GENEVA, Switzerland, October 11, 2006 (ENS) - The international community last week failed to agree on how to halt the illegal trade in tiger parts or how to curb widespread poaching of the world's largest cat, delaying any new action until June 2007. The lack of action comes despite new evidence that tigers are in stark decline and face possible extinction if poaching is not severely curtailed.

Scientists estimate only 6,000 tigers remain in the wild, although some warn the figure could be far lower. The species is has lost 40 percent of its habitat in the past decade.
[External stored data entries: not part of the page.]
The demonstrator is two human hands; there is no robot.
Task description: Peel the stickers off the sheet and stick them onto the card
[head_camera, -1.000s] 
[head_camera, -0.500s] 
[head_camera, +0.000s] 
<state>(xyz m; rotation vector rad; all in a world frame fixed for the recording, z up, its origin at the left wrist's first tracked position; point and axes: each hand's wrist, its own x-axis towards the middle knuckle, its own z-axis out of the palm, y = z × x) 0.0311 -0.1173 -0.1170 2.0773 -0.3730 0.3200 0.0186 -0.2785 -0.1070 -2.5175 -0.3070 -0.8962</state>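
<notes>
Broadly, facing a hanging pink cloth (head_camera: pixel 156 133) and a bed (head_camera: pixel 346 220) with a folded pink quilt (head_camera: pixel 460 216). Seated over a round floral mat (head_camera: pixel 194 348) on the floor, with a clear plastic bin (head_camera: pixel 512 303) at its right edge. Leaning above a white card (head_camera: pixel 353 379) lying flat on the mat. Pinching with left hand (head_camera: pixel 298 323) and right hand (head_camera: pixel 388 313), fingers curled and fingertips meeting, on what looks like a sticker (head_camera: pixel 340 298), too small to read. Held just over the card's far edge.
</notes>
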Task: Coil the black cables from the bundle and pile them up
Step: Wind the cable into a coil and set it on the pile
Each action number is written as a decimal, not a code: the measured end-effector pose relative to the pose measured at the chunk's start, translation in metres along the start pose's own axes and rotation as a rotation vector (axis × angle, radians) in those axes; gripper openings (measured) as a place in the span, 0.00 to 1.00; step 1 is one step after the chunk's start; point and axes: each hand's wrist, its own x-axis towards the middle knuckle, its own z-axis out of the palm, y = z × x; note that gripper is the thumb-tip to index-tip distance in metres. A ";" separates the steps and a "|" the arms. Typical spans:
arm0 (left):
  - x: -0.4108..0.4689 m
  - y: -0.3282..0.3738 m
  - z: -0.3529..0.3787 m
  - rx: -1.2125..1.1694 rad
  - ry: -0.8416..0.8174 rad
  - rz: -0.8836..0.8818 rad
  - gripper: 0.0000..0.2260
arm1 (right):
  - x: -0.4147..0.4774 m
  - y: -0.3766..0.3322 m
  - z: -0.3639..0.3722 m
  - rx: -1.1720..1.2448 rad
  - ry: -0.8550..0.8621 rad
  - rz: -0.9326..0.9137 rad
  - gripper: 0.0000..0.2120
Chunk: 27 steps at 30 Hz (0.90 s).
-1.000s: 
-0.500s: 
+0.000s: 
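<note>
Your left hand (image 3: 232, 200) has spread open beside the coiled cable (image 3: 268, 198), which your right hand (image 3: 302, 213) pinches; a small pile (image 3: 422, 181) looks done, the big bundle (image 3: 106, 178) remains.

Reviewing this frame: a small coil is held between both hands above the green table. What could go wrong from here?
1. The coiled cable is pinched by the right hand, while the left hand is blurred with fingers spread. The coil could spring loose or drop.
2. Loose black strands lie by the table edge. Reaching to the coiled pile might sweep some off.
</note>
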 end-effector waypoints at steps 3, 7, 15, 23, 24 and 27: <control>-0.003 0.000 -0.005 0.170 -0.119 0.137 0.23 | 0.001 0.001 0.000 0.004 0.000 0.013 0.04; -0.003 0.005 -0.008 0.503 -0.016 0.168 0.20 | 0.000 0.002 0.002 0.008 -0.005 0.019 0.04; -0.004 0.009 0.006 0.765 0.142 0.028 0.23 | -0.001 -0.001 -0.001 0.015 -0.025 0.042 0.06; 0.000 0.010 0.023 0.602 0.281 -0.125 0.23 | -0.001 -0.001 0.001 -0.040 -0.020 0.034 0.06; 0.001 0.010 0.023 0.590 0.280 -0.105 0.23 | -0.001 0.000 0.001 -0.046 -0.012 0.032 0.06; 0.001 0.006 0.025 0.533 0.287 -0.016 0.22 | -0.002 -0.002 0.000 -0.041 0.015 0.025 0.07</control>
Wild tigers occupy only 7 percent of their historic range and their remaining habitat is increasingly fragmented and degraded.

There are clear signs poaching has accelerated in recent years, driven by increasing demand for tiger parts in China and Southeast Asia.

tiger

Time may be running out for the world's largest cat. (Photo courtesy Save the Tigers)
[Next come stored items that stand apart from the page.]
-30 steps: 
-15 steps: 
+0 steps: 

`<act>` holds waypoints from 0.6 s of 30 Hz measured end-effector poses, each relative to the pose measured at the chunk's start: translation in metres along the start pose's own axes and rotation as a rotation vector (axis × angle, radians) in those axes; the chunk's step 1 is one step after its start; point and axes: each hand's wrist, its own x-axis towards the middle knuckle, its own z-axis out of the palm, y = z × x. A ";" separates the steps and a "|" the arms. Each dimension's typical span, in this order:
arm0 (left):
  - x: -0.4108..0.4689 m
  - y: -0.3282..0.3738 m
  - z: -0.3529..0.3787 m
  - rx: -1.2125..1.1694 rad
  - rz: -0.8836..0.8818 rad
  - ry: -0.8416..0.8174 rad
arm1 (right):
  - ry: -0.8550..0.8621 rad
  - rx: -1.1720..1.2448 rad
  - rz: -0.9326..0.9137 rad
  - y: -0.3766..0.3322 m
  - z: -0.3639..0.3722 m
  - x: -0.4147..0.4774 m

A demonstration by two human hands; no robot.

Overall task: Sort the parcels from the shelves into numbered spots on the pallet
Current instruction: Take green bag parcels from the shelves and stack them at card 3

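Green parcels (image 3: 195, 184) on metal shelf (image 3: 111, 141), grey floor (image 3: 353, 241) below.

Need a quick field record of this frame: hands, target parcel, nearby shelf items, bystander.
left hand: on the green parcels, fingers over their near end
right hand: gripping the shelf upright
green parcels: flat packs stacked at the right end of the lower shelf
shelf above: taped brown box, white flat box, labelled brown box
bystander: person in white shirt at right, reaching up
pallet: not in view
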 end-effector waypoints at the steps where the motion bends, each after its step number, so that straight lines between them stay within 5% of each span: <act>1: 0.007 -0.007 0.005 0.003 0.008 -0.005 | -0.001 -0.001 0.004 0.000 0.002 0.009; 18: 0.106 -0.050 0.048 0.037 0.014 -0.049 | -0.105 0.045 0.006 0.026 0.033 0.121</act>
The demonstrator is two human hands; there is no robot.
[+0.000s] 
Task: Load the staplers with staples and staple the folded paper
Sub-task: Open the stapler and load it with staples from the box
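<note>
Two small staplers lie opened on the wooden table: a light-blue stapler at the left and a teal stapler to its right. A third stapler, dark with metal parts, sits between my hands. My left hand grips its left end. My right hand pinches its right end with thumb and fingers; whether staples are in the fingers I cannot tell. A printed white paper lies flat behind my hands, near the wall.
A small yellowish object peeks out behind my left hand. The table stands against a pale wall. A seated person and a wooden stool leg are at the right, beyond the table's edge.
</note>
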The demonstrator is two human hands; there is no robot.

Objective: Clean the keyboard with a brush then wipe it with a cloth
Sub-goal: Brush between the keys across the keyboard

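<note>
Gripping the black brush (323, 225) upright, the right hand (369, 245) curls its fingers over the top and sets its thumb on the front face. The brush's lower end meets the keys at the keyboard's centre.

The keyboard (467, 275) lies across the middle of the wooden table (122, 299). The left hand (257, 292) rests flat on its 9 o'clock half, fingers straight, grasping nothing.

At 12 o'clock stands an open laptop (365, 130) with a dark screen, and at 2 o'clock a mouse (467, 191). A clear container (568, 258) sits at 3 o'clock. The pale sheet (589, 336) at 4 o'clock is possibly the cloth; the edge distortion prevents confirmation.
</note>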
Development and roadbuilding across Indochina is further fragmenting tiger habitat and the clear cutting of lowland rainforests in Sumatra and Malaysia has put further pressure on the world's largest cat.
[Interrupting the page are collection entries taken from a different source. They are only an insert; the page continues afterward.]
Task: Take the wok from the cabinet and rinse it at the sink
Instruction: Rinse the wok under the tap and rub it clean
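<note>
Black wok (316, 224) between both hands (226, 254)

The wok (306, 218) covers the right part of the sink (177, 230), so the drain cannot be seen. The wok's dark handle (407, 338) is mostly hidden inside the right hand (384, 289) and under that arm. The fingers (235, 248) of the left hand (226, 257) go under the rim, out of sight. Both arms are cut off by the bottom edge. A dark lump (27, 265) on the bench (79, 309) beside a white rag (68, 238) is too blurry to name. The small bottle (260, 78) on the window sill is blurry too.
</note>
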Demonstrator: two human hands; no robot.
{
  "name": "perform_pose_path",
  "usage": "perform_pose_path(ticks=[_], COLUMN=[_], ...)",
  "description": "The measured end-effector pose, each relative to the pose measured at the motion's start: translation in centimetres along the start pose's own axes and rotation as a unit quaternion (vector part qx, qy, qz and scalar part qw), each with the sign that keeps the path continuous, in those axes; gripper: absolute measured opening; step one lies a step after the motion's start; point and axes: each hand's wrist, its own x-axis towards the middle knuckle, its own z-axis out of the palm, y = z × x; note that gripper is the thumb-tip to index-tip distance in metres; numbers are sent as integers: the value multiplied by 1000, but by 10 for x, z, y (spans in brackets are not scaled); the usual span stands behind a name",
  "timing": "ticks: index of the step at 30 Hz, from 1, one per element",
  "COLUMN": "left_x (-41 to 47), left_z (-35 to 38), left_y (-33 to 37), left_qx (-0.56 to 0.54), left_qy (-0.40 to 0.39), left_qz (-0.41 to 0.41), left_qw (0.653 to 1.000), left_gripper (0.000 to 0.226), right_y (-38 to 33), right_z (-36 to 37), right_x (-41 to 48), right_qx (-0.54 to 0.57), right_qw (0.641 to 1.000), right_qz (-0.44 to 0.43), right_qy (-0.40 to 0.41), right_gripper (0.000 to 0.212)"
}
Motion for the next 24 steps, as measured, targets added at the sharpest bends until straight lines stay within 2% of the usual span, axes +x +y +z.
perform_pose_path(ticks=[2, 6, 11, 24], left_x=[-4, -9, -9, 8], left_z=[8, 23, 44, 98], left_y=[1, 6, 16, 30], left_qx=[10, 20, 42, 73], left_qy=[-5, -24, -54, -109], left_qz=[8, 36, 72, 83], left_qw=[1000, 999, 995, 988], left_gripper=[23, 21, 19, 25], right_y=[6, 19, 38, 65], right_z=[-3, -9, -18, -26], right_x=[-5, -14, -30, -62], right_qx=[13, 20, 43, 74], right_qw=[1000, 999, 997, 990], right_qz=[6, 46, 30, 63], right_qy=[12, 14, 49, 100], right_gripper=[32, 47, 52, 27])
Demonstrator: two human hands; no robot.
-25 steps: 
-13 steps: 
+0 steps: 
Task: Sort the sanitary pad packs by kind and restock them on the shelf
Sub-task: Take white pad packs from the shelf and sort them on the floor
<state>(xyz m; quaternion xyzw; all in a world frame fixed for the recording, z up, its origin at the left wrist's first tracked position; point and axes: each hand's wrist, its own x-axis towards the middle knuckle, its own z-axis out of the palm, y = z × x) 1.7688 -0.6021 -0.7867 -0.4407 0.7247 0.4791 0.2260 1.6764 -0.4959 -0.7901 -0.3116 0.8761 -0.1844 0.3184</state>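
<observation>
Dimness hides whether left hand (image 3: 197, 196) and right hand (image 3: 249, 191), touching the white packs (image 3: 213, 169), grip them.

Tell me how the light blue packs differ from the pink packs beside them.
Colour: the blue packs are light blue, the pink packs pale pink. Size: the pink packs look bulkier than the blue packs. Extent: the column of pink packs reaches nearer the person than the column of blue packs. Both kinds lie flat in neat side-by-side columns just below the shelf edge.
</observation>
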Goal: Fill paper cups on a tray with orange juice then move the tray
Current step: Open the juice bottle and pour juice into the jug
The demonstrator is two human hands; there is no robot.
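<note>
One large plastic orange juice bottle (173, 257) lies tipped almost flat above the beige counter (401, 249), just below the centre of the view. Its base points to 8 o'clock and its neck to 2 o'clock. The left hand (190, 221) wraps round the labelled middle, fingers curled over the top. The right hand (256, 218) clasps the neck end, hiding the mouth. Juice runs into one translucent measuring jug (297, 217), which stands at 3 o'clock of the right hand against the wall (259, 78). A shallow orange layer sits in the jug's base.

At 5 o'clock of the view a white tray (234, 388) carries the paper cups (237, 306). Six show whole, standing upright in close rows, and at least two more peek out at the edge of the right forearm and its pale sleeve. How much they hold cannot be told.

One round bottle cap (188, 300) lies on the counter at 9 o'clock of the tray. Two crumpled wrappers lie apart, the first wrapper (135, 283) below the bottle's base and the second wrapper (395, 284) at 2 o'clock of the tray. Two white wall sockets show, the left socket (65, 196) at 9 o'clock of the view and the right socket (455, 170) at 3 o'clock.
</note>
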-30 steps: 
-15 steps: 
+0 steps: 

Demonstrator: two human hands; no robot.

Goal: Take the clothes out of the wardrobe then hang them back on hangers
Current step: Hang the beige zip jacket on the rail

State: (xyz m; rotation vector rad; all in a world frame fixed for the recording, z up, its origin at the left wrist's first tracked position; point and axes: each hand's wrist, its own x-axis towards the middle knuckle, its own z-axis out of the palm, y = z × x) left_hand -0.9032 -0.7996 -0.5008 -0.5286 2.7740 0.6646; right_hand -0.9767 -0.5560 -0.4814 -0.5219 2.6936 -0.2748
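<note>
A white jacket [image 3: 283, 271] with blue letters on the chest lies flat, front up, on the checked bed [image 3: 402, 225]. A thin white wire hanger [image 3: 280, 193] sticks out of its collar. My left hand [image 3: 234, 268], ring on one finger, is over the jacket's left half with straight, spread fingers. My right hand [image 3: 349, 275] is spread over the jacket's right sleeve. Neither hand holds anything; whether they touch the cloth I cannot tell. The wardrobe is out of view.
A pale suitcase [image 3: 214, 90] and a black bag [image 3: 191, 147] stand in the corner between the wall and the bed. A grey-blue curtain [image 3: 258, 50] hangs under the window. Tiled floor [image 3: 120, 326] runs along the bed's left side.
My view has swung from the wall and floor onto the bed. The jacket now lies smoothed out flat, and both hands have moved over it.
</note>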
A report to the secretariat of the Convention on International Trade in Endangered Species (CITES) presented at last week's meeting of the treaty's standing committee said efforts to save the tiger thus far "have failed."

But the committee decided to put off discussion of the tiger crisis again until next June, when the full CITES body convenes in Holland.

The committee did decide to send a technical enforcement mission from the CITES Secretariat to China to look into enforcement of this trade, but conservation groups contend that falls far short given the gravity of the situation.

"We are disappointed by the lack of leadership … and the lack of commitment to conservation," said Susan Lieberman, director of WWF's global species Program. "The biggest problem facing tigers today is illegal trade between India and China, yet neither country showed the willingness to step up efforts to tackle this urgent problem. How bad does it need to get for tigers before governments take the necessary action?"

The failure of India and China to enforce laws against poaching and trade in tiger parts was documented by a new report released last month by two environmental groups.

The report, compiled by the Environmental Investigation Agency and the Wildlife Protection Society of India, revealed a thriving trade in China that has decimated tiger populations in India.

skin

In a report released last month, investigators found brazen disregard for anti-poaching laws - here a skin wearer posed last month with an enforcement officer at Litang Horse Festival in China. (Photo courtesy EIA/WPSI)

In the space of just ten days, investigators met 11 traders who offered them whole tiger and leopard skins. The environmental groups said the traders were clearly aware of the illegality of their operations, but were unconcerned about the threat of arrest or disruption by local authorities - one trader even said that enforcement had decreased in the last two years.

The groups called for a new enforcement agency be set up in India and China to coordinate efforts to crack down on the trade before it is too late.

According to Steven Broad, executive director of TRAFFIC, the wildlife trade monitoring network of WWF and the World Conservation Union, a suggestion was on the table at the standing committee to convene "a high-level law enforcement meeting with all of the tiger range states and to come up with a process to measure how well recommendations made by CITES Parties in the late 1990s were being implemented."

"Instead, the delegates decided to do nothing for nine more months," Broad said. "The world's tigers can't wait another nine months."